- Por confiar en el Señor no serémos avergonzados, pues Él es el que todo lo hace recto, y todo lo restituye. Sin duda la misericordia de Dios es grande, y el clamor de los que le aman se dirige a pedir misericordia... porque estámos llenos de pecados y por eso tenémos angustias en nuestro corazón, sabémos que sólo El Señor nos puede sanar. Le pedímos también que de nuestros pecados y nuestros errores no se acuerde más se acuerde de nosotros conforme a su misericordia, El Señor es bueno.
- Y El Señor nos dará protección, Él nos restaurará y nos dará calor, pues la soledad es fría y congela nuestros huesos.
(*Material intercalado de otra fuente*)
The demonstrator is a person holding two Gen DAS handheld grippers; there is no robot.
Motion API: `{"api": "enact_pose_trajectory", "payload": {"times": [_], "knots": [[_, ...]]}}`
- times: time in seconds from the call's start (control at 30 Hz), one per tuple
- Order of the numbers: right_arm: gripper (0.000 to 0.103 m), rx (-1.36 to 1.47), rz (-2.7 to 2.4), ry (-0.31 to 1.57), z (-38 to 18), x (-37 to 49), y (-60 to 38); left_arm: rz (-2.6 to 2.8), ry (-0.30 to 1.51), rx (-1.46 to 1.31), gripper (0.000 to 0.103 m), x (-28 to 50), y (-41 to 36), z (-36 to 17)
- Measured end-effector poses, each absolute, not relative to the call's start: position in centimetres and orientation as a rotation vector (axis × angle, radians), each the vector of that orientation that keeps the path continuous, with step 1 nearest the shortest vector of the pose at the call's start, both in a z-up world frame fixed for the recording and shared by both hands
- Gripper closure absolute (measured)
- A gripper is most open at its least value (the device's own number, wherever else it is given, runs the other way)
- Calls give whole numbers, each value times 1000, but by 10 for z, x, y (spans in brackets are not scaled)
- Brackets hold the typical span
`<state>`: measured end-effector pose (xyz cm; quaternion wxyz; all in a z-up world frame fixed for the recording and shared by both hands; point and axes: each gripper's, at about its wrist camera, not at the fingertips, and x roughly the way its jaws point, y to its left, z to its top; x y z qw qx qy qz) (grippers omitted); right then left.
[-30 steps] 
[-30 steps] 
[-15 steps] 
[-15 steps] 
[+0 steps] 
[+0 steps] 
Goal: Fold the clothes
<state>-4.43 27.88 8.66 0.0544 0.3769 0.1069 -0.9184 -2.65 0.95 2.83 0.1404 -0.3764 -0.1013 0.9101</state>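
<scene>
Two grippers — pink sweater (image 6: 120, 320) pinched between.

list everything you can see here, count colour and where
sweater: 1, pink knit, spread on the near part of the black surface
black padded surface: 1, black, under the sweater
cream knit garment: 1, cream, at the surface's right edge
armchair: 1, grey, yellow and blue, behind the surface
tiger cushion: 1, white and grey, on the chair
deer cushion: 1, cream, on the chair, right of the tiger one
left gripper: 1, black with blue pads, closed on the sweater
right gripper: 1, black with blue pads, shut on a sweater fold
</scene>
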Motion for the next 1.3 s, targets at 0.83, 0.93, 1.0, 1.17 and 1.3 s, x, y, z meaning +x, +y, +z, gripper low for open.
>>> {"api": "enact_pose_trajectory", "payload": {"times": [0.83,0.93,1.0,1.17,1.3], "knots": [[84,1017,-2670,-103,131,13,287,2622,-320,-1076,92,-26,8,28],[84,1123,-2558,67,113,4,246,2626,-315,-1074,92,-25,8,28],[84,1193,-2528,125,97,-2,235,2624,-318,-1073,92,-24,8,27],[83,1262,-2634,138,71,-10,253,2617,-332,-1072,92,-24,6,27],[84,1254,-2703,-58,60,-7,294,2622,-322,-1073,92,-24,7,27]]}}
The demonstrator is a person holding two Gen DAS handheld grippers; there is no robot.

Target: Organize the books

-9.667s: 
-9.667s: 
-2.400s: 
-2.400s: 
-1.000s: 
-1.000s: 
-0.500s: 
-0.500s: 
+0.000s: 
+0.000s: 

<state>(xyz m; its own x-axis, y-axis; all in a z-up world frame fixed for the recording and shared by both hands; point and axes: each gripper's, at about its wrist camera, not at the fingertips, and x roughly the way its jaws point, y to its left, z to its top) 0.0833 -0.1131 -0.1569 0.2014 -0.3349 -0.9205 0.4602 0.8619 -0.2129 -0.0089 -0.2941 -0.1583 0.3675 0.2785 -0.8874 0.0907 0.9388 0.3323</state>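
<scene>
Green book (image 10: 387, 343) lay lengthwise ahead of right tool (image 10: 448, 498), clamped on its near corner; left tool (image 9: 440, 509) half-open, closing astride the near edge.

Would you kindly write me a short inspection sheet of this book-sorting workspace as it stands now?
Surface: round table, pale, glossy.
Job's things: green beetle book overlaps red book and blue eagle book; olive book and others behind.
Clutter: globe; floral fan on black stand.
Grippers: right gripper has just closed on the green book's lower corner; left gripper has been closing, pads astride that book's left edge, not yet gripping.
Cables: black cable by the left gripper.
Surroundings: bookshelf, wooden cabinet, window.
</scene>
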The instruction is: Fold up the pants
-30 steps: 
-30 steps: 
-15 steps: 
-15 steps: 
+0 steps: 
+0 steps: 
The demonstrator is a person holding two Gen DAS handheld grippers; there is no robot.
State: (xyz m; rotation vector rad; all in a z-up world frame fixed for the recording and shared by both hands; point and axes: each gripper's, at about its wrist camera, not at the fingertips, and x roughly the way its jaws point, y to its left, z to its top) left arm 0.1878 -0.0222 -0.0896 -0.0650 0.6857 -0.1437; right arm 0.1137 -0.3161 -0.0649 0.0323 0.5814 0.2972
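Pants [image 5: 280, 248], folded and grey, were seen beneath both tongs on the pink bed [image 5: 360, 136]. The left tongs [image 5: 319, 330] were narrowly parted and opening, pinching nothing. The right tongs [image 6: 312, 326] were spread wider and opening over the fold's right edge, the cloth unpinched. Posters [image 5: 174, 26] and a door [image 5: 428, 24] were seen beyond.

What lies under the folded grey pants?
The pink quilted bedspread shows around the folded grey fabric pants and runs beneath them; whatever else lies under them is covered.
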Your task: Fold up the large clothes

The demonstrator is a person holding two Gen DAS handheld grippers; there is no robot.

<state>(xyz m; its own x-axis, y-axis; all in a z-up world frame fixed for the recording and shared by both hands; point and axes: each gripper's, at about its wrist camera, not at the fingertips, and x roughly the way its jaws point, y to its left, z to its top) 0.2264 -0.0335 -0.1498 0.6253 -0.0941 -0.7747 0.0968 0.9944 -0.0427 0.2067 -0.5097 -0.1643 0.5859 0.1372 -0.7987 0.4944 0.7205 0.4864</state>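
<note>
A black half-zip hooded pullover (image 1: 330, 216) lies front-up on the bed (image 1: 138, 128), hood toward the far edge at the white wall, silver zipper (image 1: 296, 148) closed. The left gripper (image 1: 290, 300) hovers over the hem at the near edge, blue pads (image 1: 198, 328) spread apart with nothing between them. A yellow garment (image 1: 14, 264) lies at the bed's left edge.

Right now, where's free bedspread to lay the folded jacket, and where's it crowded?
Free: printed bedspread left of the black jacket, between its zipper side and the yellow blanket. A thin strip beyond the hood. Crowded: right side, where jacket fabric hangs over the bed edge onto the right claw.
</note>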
Sólo El Señor puede dar vida y sólo su presencia hace perfectos nuestros caminos, lo sabémos muy bien, nuestros corazones se verán levantádos, nuestras angustias serán disminuídas porque El Señor nos ha escuchado.
Aplicación:
- Quiero mirar al cielo, y dirigir éstas palabras a Dios, para que mi alma sepa que Él me escucha, que me levanta y que vierte su misericordia sobre mi, y me cubre con su presencia, cada día estaré confiado y cada día será mi vivir junto a Él.